“After 19 years of not hearing a word from the people charged with the task of solving the Great Museum Robbery, they popped up; they wanted to talk,” Abath wrote in the manuscript he shared. To his surprise, one agent told him, “You know, we’ve never been able to eliminate you as a suspect.”
And, he said, they told him they had been watching his bank accounts for years for any signs of sudden wealth.
But if Abath was part of a $500 million art heist, his lifestyle in Brattleboro certainly doesn’t reflect it. He lives with his wife in a modest apartment outside the center of town, where he moved in 1999 to be close to his two children from an earlier relationship.
But investigators say that Abath’s partying lifestyle during the two years he worked at the Gardner could have brought him in contact with the kind of people who might plot a major art theft.
In 1990, Abath was a Berklee School of Music dropout and a member of the struggling rock group Ukiah, and sometimes showed up for the midnight shift at the Gardner drunk or stoned. In a 2005 interview with the Globe — under a grant of anonymity — Abath admitted using marijuana and alcohol before work. In the recent interview, he said he sometimes took LSD and cocaine, too.
The 23-year-old was chronically short of money — the Gardner paid just $7.35 an hour, and his band had to scrape for gigs — so he staged monthly keg parties in Allston that drew hundreds of college-age kids, most of whom were strangers, to raise funds.
On several occasions, he recalled, others who worked as Gardner guards or night watchmen would show up, and invariably the conversation would turn to the inadequacy of the Gardner’s security system, which was plagued by false alarms and featured just a single panic button in case of emergency, located at the front security desk.
“Could someone who had friends who were robbers or in the underworld have heard us complaining how awful the security system was? Absolutely. We were talking about it in the open all the time,” Abath said. “But did I know someone picked it up and used it to rob the place? Absolutely not.”
But investigators are reluctant to rule out the possibility that the thieves had help from the inside since studies show that nearly 90 percent of museum robberies worldwide turn out to be inside jobs. And they’ve questioned Abath closely about his circle of friends and acquaintances in 1990.
On the night of the robbery, Abath said he showed up for work completely sober, having just given his two-week notice to quit the boring job. He and one other watchman would take turns patrolling the museum and staffing the security desk.

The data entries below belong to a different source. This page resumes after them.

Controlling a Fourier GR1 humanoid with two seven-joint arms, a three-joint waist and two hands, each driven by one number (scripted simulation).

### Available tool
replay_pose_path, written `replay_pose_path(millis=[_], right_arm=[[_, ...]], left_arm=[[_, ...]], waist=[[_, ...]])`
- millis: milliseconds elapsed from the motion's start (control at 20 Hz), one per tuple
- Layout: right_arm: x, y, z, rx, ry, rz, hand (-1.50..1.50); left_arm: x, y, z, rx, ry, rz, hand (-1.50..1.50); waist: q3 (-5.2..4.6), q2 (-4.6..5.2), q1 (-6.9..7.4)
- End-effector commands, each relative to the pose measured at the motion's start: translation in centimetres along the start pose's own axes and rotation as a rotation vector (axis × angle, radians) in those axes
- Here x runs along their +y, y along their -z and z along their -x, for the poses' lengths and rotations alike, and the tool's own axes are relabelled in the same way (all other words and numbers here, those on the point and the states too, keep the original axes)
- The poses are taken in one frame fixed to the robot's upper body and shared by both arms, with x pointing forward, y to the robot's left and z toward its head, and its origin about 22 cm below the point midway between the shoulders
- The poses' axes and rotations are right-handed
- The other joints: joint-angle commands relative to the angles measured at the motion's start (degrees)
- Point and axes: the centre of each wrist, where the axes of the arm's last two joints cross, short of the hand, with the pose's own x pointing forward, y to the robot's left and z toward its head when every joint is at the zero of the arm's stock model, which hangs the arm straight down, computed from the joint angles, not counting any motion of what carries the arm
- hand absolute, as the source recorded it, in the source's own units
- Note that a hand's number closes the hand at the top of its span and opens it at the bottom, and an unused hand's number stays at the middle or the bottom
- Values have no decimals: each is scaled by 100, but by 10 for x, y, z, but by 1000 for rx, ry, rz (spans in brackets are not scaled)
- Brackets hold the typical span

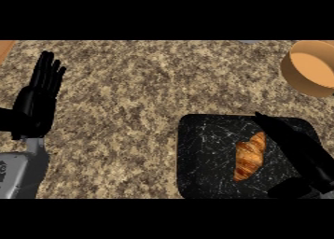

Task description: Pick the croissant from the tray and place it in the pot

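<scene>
Croissant [250, 155] lies on the black tray [204, 158], right of the tray's centre, long axis running up and down the view. It is not lifted; it rests flat on the tray's scuffed surface. Pickup not yet done.

Pot [313, 67] sits at the upper right of the granite counter [149, 88], partly cut by the view's edge, its tan opening facing up. It stands well apart from the tray, beyond its far right corner. That layout suggests a short carry up and slightly right once the croissant is held.

Right hand [294, 144] comes in from the lower right and lies over the tray's right part, just beside the croissant on its right flank. Fingers look long and straight, pointing up and left, their tips past the croissant's upper end. Nothing is curled round the pastry, so the hand reads as open and empty. Whether it touches the croissant's edge cannot be told from this angle. Likely reason for the pose: the hand is lined up along the croissant's length so the fingers can close across its narrow width.

Left hand [39, 93] shows at the left edge, well away from the tray, open, fingers straight and pointing up: resting, no part in the pick.

Judgement: approach stage; closing on the croissant is the next need.
</scene>
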Motion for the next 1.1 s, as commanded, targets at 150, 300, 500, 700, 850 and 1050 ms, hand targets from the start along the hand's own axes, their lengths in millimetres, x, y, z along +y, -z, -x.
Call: replay_pose_path(millis=[150,300,500,700,850,1050], right_arm=[[15,10,-11,18,18,-9,-150],[22,35,5,-7,1,-23,-150],[45,43,-8,-21,-9,-25,-150],[51,37,-15,-54,34,-38,-150],[59,41,-6,-173,-46,-48,150],[68,48,-14,-212,-88,-28,150]], left_arm=[[0,-3,0,-18,7,-7,0],[-4,5,22,16,-21,-6,0],[-15,-1,3,-1,-16,-17,0],[-9,8,-3,7,7,-2,0],[-3,-6,-4,-1,9,2,0],[-10,5,-8,-1,-4,-9,0]], waist=[[-2,-3,-10],[-2,5,-6],[-1,0,4],[-1,-1,-16],[1,-6,15],[1,-2,-5]])
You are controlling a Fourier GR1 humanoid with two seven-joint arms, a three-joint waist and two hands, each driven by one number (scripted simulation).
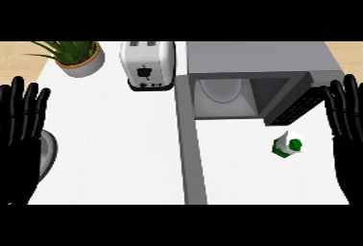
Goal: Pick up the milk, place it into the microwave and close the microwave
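At the far left the left hand (21, 120) rests with fingers straight and spread, holding nothing, beside a potted plant (77, 55) and a toaster (147, 65) at the back of the white counter (120, 153). Right of these stands the microwave (255, 60) with its door (190, 144) swung open. The milk (287, 145) stands on the counter just before its opening, near the right hand (346, 120), likewise flat, spread and empty.
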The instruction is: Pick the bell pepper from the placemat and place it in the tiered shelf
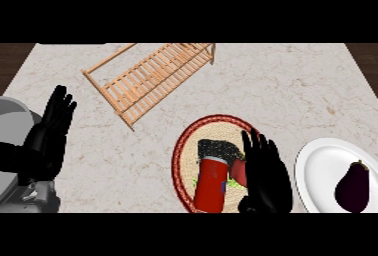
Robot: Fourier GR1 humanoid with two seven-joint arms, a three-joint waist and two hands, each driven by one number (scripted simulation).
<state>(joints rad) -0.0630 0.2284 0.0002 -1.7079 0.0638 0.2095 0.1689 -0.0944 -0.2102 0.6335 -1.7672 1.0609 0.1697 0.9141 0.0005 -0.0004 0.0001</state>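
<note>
Head view, steeply down on a pale marbled tabletop (295,85). Wooden slatted shelf (151,75) lying at upper centre, running diagonally from lower left to upper right, well apart from everything else. Round placemat (193,131) with a dark red rim at lower centre, tan in the middle. On the placemat, a red bottle (211,187) with a black speckled cap, lying lengthwise, cap pointing up-view. Pepper (238,171) red, rounded, on the placemat just right of the bottle, touching or nearly touching it, mostly hidden behind the right hand; a bit of green showing beneath. Right hand (264,182) black, over the right part of the placemat, fingers straight and pointing up-view, close together, nothing held; inner edge right against the pepper, though actual contact cannot be told. White plate (314,155) at the right edge, just beside the placemat, cut off by the view's border. On the plate, a dark purple eggplant (353,187), stem end up-view. Left hand (50,130) black, at the left edge, fingers straight and upward, open, empty, resting, well apart from the placemat and from the shelf. Grey forearm (15,115) behind it, running off the left edge.
</note>
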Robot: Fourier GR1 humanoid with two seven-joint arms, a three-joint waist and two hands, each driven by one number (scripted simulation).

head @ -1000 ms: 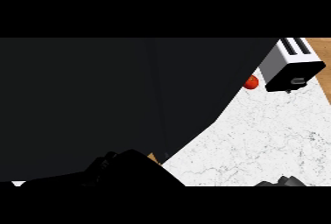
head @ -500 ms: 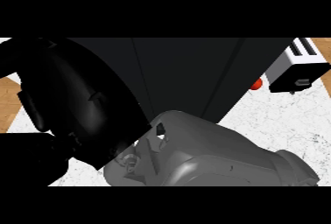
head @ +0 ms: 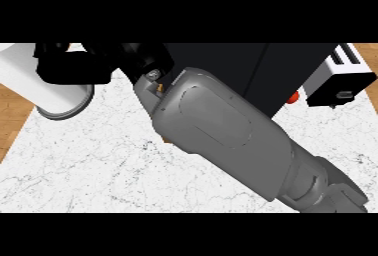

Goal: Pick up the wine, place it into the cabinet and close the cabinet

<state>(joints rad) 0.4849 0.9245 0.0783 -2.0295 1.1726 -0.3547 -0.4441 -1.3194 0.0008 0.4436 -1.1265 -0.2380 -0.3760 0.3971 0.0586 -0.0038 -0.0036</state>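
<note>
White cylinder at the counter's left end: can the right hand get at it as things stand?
Probably yes. The right hand lies against the white cylinder, with its forearm stretched across the counter and nothing showing between them. Whether it has hold of the cylinder cannot be told.

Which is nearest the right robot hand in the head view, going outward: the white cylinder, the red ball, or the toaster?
Measured from the right robot hand, upper left in the head view:
1. White cylinder, far left, directly under the hand and touching it as far as can be seen.
2. Red ball, right side, peeking out beside the black cabinet.
3. Toaster, far right edge, just beyond the ball.
</note>
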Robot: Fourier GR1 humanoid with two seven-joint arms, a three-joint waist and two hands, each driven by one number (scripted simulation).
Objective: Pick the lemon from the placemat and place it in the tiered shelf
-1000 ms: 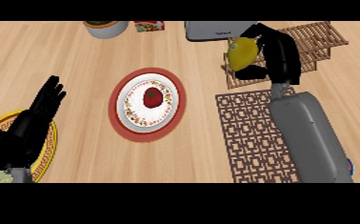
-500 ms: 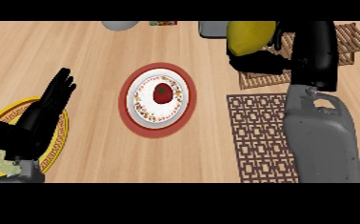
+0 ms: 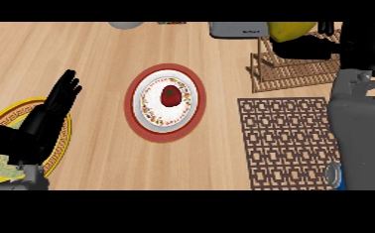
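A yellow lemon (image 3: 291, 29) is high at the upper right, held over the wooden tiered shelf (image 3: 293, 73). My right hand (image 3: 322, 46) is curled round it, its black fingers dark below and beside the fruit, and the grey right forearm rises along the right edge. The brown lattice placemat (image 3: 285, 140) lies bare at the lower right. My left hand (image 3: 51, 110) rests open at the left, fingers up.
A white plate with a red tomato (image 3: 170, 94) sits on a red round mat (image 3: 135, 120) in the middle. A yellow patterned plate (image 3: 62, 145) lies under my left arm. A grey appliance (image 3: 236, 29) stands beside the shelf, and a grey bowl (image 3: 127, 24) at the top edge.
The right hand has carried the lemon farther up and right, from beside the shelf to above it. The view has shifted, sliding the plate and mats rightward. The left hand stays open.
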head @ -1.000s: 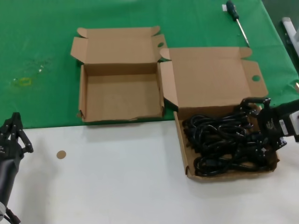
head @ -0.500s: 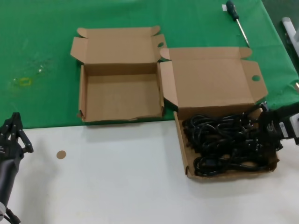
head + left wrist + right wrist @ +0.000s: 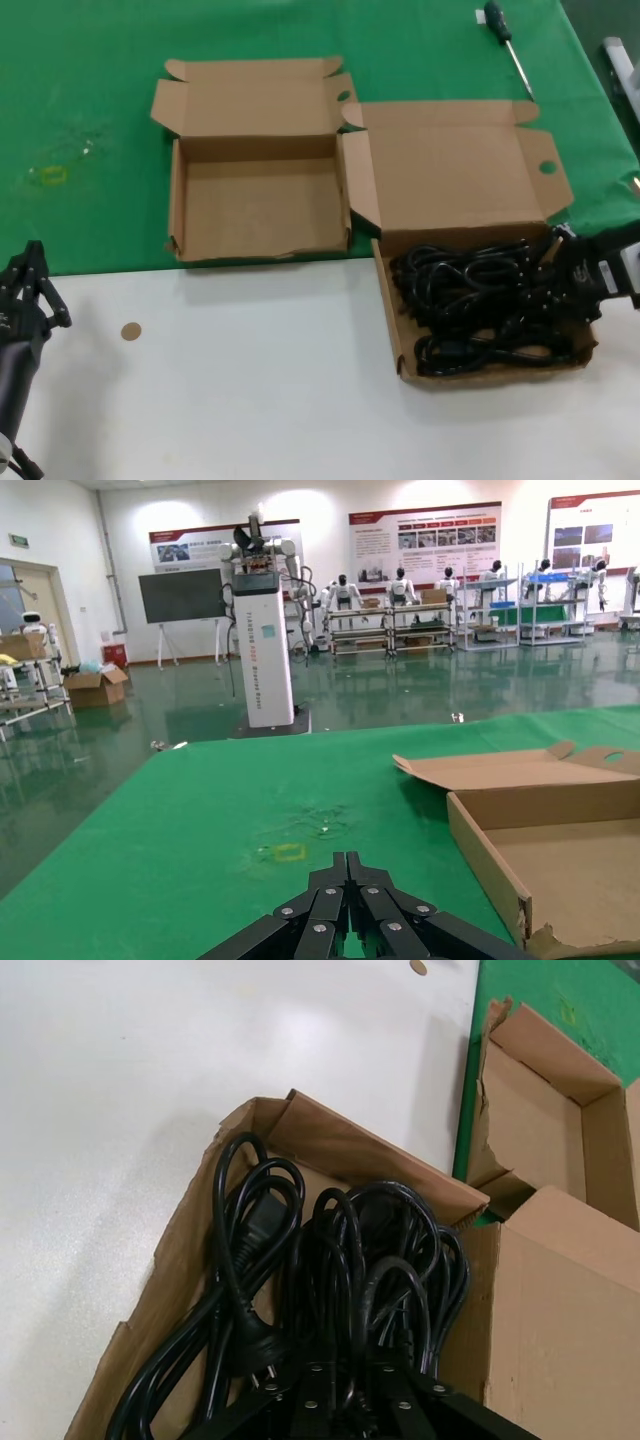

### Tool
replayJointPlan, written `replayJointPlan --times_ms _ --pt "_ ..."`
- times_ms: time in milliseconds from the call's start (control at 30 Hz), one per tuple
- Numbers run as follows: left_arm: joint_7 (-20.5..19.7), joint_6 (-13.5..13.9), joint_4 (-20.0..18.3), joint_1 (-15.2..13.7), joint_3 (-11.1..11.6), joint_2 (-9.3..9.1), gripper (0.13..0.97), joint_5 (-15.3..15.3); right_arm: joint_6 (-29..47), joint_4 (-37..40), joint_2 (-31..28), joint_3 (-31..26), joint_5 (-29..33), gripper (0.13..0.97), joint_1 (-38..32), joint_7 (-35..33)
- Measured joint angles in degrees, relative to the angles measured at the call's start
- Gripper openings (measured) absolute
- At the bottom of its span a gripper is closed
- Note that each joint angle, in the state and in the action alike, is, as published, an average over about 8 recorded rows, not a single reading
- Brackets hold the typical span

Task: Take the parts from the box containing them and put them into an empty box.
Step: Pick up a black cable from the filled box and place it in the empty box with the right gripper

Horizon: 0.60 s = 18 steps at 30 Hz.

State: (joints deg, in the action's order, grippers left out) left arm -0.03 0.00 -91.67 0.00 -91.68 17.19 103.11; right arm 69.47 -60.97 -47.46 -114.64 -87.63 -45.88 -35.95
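The right hand [image 3: 556, 285] is lowered into the right end of the full box [image 3: 392, 318], down among the coiled power cords [image 3: 470, 300]; the cords are seen directly under and around its fingers, but whether anything is gripped cannot be told. The empty box [image 3: 178, 205] sits well apart, to the left. The left hand [image 3: 30, 290] is parked closed at the desk's [image 3: 250, 390] left edge.

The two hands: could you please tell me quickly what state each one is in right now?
Left hand: closed, holding nothing, parked at the table's near left edge.
Right hand: down among the power cords; open or closed cannot be told.
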Motion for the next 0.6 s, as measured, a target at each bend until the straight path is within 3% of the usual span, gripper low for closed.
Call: replayJointPlan --times_ms 100,600 --pt "0.0 0.0 0.0 0.0 0.0 0.0 0.152 0.0 0.25 -0.25 -0.1 0.0 0.01 0.198 -0.21 0.47" --pt "0.0 0.0 0.0 0.0 0.0 0.0 0.152 0.0 2.12 -2.6 0.24 0.57 -0.54 0.159 -4.65 5.55"
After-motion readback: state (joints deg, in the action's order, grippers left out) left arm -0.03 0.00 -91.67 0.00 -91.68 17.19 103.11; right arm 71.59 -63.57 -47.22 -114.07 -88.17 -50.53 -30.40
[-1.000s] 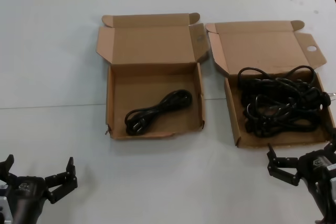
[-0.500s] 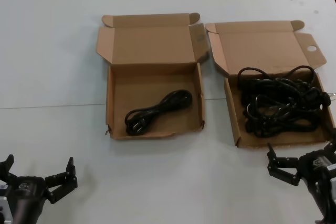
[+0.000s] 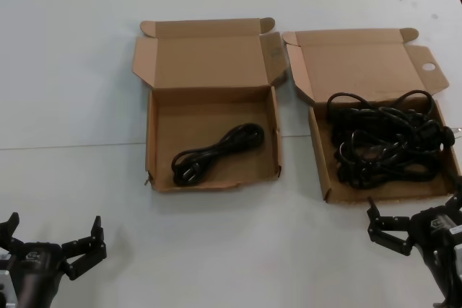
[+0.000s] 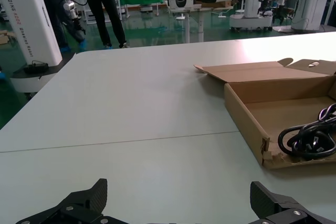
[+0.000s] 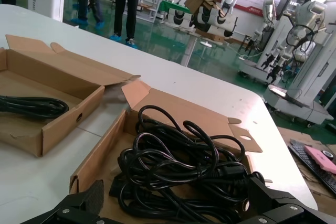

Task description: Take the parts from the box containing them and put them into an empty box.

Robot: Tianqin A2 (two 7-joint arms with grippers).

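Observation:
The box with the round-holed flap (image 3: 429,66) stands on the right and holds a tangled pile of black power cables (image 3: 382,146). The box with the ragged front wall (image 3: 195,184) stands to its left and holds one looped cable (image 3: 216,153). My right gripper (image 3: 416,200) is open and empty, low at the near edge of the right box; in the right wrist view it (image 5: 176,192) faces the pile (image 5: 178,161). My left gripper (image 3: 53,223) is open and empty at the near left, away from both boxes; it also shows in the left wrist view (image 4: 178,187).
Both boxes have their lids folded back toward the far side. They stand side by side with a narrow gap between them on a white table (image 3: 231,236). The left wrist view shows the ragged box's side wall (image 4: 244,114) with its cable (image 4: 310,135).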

Coincidentally, the nearby Museum of Fine Arts had adopted a new security procedure that required night watchmen to get a supervisor’s permission before admitting people after hours — the guards had refused entrance to real Boston police officers who came to the door a few months earlier.
“The museum was at its most vulnerable during the night shift,” explained William P. McAuliffe, the former top State Police commander who instituted the policy after taking over MFA security in 1989. “The entire security rested in the hands of one or two people.”
The Gardner took no such precautions, leaving Abath to make his own decision when the faux police officers rang the buzzer at the entrance on Palace Road at 1:24 a.m. They had been sitting quietly for at least an hour in a civilian car — witnesses recalled it as a hatchback — perhaps trying to avoid the glances of several tipsy college-age people who had emerged from a St. Patrick’s Day party in a nearby apartment building.
About 20 minutes before the thieves came to the door, Abath did something that prompted investigators to ask whether he was signaling the robbers: He opened and then quickly shut the Palace Road door after he had toured the museum galleries and was about to replace his partner at the security desk.
Gardner security officials say that their guards were not supposed to open doors as part of their patrol, and federal investigators have told Abath that none of the other watchmen they interviewed did so.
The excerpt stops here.